[WORK ORDER] Copy the data exactly as it appears, and do not include any pictures.

[SUPPLIED MATERIAL]
__________________________________________________
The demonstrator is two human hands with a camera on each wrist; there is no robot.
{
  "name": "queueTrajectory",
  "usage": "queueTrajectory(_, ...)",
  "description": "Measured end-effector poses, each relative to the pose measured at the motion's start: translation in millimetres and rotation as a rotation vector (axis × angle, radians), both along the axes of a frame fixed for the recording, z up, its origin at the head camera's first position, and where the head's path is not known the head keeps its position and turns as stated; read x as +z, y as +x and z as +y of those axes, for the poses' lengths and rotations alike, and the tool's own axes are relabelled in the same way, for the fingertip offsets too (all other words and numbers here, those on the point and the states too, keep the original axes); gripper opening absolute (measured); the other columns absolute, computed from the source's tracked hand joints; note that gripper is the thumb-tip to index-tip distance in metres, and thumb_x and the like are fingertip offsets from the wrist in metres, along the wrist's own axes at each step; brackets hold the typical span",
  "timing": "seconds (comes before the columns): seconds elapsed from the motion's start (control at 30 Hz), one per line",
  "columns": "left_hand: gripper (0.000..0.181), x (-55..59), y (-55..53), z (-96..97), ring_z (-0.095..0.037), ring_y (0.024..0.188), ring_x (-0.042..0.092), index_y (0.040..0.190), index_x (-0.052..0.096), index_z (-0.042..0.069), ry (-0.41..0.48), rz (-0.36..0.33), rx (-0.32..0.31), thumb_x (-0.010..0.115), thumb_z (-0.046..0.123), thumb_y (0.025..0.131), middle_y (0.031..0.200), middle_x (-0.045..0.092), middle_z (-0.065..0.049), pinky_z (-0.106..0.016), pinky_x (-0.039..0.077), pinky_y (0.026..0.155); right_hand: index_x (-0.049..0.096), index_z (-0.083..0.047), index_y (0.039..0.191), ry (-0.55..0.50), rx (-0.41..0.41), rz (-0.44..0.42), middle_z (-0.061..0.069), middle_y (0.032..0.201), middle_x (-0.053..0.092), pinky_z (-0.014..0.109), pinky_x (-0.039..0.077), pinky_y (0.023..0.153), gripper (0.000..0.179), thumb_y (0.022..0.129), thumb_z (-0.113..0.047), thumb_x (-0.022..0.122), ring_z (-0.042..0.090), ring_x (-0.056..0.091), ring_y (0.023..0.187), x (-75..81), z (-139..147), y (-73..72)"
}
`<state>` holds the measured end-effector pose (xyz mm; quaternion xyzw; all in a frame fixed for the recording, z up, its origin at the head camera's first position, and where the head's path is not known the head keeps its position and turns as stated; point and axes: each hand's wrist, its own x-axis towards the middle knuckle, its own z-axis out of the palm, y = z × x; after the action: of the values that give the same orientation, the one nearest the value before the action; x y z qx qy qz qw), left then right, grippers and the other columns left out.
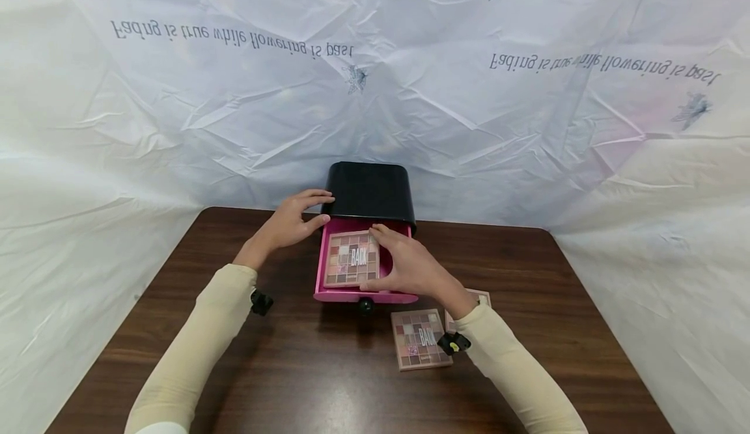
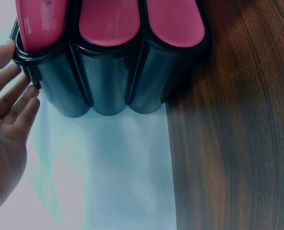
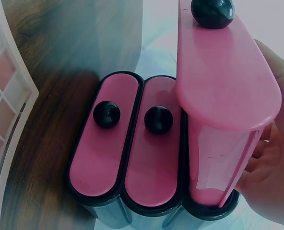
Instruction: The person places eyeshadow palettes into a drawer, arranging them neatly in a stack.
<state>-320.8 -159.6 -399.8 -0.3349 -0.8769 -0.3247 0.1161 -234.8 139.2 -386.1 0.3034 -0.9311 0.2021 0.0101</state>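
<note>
A small black drawer cabinet [image 1: 370, 190] stands at the back of the table, its top pink drawer [image 1: 398, 297] pulled out. In that drawer lies an eyeshadow palette [image 1: 351, 258] with a grid of pans and the word BACK. My right hand [image 1: 413, 265] holds the palette by its right side, fingers at the far corner and thumb at the near corner. My left hand [image 1: 295, 219] touches the cabinet's left side with extended fingers [image 2: 19, 98], thumb near the drawer's edge. In the right wrist view, two lower drawers [image 3: 151, 148] with black knobs are closed.
A second eyeshadow palette [image 1: 418, 339] lies on the dark wooden table [image 1: 281, 369] in front of the cabinet, to the right. Another palette [image 1: 479, 296] is partly hidden under my right wrist. A white printed sheet [image 1: 234, 95] hangs behind the table and at both sides.
</note>
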Motion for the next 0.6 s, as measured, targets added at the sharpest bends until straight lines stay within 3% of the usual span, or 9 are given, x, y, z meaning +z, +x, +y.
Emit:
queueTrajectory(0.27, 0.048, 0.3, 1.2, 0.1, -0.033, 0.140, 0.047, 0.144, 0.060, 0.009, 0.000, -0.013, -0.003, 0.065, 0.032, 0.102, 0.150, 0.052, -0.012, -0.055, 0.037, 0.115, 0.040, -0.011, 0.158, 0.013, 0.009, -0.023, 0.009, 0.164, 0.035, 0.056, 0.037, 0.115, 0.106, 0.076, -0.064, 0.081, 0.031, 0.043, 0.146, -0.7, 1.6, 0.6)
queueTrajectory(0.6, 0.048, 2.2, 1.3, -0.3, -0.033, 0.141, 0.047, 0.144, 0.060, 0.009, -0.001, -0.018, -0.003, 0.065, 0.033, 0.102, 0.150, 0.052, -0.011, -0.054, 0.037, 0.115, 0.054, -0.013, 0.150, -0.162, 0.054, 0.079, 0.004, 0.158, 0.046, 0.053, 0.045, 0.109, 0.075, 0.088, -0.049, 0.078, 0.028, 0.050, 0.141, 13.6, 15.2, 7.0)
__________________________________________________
[ANSWER TO THIS TASK]
The demonstrator is two human hands with a camera on each wrist; there is no robot.
{
  "name": "queueTrajectory",
  "usage": "queueTrajectory(_, ...)",
  "description": "Measured end-effector poses, each relative to the pose measured at the motion's start: translation in millimetres and rotation as a rotation vector (axis × angle, radians), both along the axes of a frame fixed for the recording, z up, its origin at the head camera's first position, and where the head's path is not known the head keeps its position and turns as stated; read x as +z, y as +x and z as +y of those axes, for the poses' lengths and rotations alike, and the tool's own axes are relabelled in the same way, for the fingertip offsets too (all other words and numbers here, those on the point and the states too, keep the original axes); gripper opening absolute (measured); the other columns absolute, computed from the source's tracked hand joints; note that gripper is the thumb-tip to index-tip distance in metres, and thumb_x and the like are fingertip offsets from the wrist in metres, along the wrist's own axes at each step; brackets hold the typical span",
  "timing": "seconds (comes before the columns): seconds elapsed from the motion's start (control at 30 Hz), one per line",
  "columns": "left_hand: gripper (0.000..0.181), x (-55..59), y (-55..53), z (-96..97), ring_z (-0.095..0.037), ring_y (0.024..0.188), ring_x (-0.042..0.092), index_y (0.040..0.190), index_x (-0.052..0.096), index_z (-0.042..0.069), ry (-0.41..0.48), rz (-0.36..0.33), rx (-0.32..0.31), thumb_x (-0.010..0.115), thumb_z (-0.046..0.123), thumb_y (0.025..0.131), middle_y (0.031..0.200), middle_x (-0.045..0.092), middle_z (-0.065..0.049), pinky_z (-0.106..0.016), pinky_x (-0.039..0.077), pinky_y (0.026..0.155); right_hand: index_x (-0.049..0.096), index_z (-0.083..0.047), index_y (0.039..0.191), ry (-0.55..0.50), rx (-0.41..0.41), rz (-0.44..0.42), middle_z (-0.061..0.069), middle_y (0.032..0.201), middle_x (-0.053..0.092), pinky_z (-0.014..0.109), pinky_x (-0.039..0.077), pinky_y (0.023..0.153), gripper (0.000..0.179), thumb_y (0.022..0.129), thumb_z (-0.113..0.047), thumb_x (-0.022..0.122), ring_z (-0.042..0.090), ring_x (-0.056..0.091), ring_y (0.023..0.187), x (-75..81), z (-139..147), y (-73..72)"
}
`<state>` holds the measured end-effector pose (xyz mm; quaternion xyzw; all in a frame fixed for the recording, z up, its origin at the head camera's first position, and where the head's path is not known the head keeps its position and turns as stated; point and axes: each hand's wrist, its own x-axis towards the middle knuckle, its own z-axis out of the palm, y = z × x; after the action: of the values that give the same orientation, the one nearest the value before the action; x y z qx qy qz qw), left then right, grippers and the other columns left out.
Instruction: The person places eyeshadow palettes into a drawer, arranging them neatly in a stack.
<state>-320.8 -159.6 -399.8 -0.3349 -0.8769 -0.3247 0.1161 -234.8 139.2 -386.1 0.3034 -0.9311 0.2021 0.0101</state>
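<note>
A small black drawer cabinet [image 1: 370, 190] stands at the back of the table, its top pink drawer [image 1: 398, 297] pulled out. In that drawer lies an eyeshadow palette [image 1: 351, 258] with a grid of pans and the word BACK. My right hand [image 1: 413, 265] holds the palette by its right side, fingers at the far corner and thumb at the near corner. My left hand [image 1: 295, 219] touches the cabinet's left side with extended fingers [image 2: 19, 98], thumb near the drawer's edge. In the right wrist view, two lower drawers [image 3: 151, 148] with black knobs are closed.
A second eyeshadow palette [image 1: 418, 339] lies on the dark wooden table [image 1: 281, 369] in front of the cabinet, to the right. Another palette [image 1: 479, 296] is partly hidden under my right wrist. A white printed sheet [image 1: 234, 95] hangs behind the table and at both sides.
</note>
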Motion for the next 0.6 s, as measured, targets added at the sharpest bends until straight lines stay within 3% of the usual span, or 9 are given, x, y, z meaning +z, +x, +y.
Emit:
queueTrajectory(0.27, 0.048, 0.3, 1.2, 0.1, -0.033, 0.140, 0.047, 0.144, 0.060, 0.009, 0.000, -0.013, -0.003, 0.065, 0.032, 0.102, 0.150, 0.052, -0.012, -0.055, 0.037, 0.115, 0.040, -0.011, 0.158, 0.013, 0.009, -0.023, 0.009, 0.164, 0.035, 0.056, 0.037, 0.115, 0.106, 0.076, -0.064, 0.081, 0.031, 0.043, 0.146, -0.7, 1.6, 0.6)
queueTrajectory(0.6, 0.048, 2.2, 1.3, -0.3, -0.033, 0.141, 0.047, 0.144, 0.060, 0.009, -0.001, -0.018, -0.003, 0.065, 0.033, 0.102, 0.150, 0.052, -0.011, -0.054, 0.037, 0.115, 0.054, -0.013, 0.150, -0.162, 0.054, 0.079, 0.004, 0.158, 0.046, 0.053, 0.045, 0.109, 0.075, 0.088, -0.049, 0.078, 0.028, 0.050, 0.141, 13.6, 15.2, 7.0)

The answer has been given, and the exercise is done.